Like that little love-starved boy, you are still dying on the inside for the love your mother never gave you. No matter how much you hate her, that abandoned little girl is still alive inside you - still crying - and all she wants is her mommy's love. That's why you feel so conflicted. As an older and wiser person, you understand that your mom treated you like shit and logically you shouldn't want anything to do with her. But this isn't about logic. These are emotional issues and logic does not apply.

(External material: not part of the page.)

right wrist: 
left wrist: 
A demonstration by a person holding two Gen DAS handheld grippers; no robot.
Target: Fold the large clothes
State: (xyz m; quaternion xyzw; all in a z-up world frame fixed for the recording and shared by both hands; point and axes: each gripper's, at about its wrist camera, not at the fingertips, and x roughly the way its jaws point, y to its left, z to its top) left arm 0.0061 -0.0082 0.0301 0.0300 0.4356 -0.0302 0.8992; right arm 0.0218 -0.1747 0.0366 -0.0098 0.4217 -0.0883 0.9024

You need a therapist and that's all I can tell you. I've pointed out what I believe to be the problem, to the best of my ability, however I am not a trained mental health professional and even if I were, one stupid Dear Galen response from me couldn't possibly help you. I hope that, at the very least, this letter will help you to understand the root of your issues. Most people don't realize they were abused children unless it's pointed out to them. To you, that was a normal childhood. It's what you experienced and you never lived any other childhood, so that was "normal" to you. It takes an objective 3rd party to look at that situation and say "Um, hon, you were fucking abused!"

As for your mother's stupidity and fucking self-rightious attitude, what do you expect? Abusive parents never fucking think they did anything wrong! At some point, perhaps your therapist will bring her into the sessions, but I couldn't speak on that.

I've given you the best advice that I'm qualified to give. Don't be in fucking denial about it! Your first instinct might be "lol, I wasn't ABUSED!" YES YOU FUCKING WERE! Go get some real help from a trained professional and stop asking assholes on the Internet to fix you. Yes, FIX you. You might be ashamed of needing therapy (most people are at first) because of the feeling that it means there's something wrong with you. Well, no shit, there IS something wrong with you! Your emotional development was fucked up by a sick bitch of a mother; you ARE broken, and you need help to get fixed. It's not your fault, but you DO have it within your means to go get it taken care of. Please go get that help. I'm serious.